▸ **PROBLEM DETAILS**:
Copy each line of the records that holds the string "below".

Recorded data
-*-
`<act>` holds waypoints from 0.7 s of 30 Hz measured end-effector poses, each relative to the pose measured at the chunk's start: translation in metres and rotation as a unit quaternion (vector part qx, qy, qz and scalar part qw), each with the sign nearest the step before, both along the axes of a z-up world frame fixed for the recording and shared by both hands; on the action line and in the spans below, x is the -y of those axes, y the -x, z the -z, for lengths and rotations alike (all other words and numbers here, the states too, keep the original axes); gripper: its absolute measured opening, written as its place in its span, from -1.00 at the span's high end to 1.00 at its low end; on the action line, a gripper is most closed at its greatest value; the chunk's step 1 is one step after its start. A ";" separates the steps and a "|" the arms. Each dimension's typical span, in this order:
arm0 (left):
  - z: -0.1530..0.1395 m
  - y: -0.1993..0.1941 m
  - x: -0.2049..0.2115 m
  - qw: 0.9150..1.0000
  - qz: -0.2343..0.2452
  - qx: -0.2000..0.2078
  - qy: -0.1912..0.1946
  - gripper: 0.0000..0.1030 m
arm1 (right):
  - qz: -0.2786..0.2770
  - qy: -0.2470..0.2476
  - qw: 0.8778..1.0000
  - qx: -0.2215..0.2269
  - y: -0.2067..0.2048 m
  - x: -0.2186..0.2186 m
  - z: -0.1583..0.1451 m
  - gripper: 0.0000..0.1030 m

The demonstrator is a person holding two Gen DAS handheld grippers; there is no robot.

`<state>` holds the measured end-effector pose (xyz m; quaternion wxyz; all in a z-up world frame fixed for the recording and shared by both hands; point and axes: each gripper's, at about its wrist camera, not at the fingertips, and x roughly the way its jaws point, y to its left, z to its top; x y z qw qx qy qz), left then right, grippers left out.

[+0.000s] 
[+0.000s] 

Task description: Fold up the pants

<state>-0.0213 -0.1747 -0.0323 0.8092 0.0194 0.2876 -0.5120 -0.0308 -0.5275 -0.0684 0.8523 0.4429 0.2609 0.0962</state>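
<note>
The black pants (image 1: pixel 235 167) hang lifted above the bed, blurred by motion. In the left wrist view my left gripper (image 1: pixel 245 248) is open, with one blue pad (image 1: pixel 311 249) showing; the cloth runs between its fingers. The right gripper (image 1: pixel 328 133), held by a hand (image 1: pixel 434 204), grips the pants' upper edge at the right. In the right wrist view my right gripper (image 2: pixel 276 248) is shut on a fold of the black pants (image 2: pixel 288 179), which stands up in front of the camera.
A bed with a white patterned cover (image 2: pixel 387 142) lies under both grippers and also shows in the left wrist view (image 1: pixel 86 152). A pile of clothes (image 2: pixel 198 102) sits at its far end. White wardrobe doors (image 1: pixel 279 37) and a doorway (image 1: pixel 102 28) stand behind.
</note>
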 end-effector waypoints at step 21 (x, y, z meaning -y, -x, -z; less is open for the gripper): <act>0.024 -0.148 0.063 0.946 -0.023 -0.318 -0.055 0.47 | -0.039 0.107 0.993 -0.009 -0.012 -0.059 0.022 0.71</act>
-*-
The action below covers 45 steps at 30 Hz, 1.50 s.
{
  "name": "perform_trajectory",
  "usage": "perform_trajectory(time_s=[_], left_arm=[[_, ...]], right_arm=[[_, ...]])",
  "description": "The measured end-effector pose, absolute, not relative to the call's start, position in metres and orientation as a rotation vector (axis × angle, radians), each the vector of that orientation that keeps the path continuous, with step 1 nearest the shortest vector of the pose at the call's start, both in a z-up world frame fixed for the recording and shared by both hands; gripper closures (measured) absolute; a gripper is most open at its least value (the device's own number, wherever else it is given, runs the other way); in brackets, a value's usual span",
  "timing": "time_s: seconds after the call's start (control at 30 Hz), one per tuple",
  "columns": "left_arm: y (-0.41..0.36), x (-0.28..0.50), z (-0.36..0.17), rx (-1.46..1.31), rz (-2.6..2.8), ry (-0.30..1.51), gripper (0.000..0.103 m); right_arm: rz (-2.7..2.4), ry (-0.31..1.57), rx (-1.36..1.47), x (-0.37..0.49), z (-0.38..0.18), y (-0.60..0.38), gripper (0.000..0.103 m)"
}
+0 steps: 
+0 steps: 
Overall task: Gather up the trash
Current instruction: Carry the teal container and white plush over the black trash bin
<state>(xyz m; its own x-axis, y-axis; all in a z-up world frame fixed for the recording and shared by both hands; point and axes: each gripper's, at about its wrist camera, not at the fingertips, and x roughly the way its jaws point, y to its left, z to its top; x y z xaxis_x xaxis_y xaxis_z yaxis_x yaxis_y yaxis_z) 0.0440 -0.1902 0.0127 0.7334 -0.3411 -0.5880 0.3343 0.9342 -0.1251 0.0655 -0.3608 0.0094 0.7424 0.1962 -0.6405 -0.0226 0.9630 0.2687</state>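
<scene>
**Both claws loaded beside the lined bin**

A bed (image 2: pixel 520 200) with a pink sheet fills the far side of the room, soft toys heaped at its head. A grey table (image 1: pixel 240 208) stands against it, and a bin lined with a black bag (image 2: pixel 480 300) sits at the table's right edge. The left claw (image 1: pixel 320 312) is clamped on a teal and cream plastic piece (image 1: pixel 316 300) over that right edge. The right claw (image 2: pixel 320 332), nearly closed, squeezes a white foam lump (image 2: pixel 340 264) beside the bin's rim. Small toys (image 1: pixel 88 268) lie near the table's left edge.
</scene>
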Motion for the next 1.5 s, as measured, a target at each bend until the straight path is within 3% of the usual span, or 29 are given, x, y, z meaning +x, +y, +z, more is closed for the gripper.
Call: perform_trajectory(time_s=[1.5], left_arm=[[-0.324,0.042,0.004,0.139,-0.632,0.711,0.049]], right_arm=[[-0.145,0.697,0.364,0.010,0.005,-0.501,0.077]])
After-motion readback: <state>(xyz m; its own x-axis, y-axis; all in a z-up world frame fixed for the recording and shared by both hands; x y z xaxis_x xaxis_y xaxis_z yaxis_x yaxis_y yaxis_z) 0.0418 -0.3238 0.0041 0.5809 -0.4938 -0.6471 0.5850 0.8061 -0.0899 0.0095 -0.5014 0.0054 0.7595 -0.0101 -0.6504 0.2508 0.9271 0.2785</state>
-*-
▸ **SOLUTION FOR THIS TASK**:
`<act>` holds waypoints from 0.7 s of 30 Hz measured end-effector poses, each relative to the pose measured at the chunk's start: translation in metres and rotation as a unit quaternion (vector part qx, qy, qz and scalar part qw), each with the sign nearest the step before, both along the axes of a z-up world frame fixed for the recording and shared by both hands; on the action line and in the spans below, x is the -y of those axes, y the -x, z the -z, for lengths and rotations alike (all other words and numbers here, the states too, keep the original axes); gripper: its absolute measured opening, written as its place in its span, from -1.00 at the span's high end to 1.00 at its low end; on the action line, a gripper is most closed at its greatest value; the chunk's step 1 is one step after its start. A ";" separates the steps and a "|" the arms. Each dimension's typical span, in this order:
The action below covers 45 steps at 30 Hz, 1.50 s.

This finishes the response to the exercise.